*** Begin section ***

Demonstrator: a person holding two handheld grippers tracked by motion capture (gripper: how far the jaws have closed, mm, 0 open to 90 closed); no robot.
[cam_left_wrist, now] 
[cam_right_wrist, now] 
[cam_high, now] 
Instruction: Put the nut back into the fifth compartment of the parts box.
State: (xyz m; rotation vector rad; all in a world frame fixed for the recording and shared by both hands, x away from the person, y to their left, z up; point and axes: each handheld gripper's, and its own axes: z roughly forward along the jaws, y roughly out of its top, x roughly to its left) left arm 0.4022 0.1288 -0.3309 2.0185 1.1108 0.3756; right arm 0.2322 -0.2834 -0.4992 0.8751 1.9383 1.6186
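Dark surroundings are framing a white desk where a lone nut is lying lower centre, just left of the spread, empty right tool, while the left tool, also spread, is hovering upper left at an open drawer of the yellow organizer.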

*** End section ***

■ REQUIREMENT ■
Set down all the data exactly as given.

■ RESULT FOR THIS EXERCISE ■
Demonstrator: a person holding two handheld grippers tracked by motion capture (gripper: how far the jaws have closed, mm, 0 open to 90 closed); no robot.
[cam_left_wrist, now] 
[cam_right_wrist, now] 
[cam_high, now] 
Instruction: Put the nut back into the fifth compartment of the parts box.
State: (xyz m; rotation vector rad; all in a world frame fixed for the recording and shared by both hands, x away from the person, y to their left, z up; point and axes: each handheld gripper's, and its own axes: z roughly forward along the jaws, y roughly out of its top, x roughly to its left) left arm 0.4022 0.1288 -0.3309 2.0185 1.1108 0.3756; right arm 0.2322 -0.2834 -0.4992 0.8751 1.9383 1.6186
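Dark surroundings are framing a white desk where a lone nut is lying lower centre, just left of the spread, empty right tool, while the left tool, also spread, is hovering upper left at an open drawer of the yellow organizer.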

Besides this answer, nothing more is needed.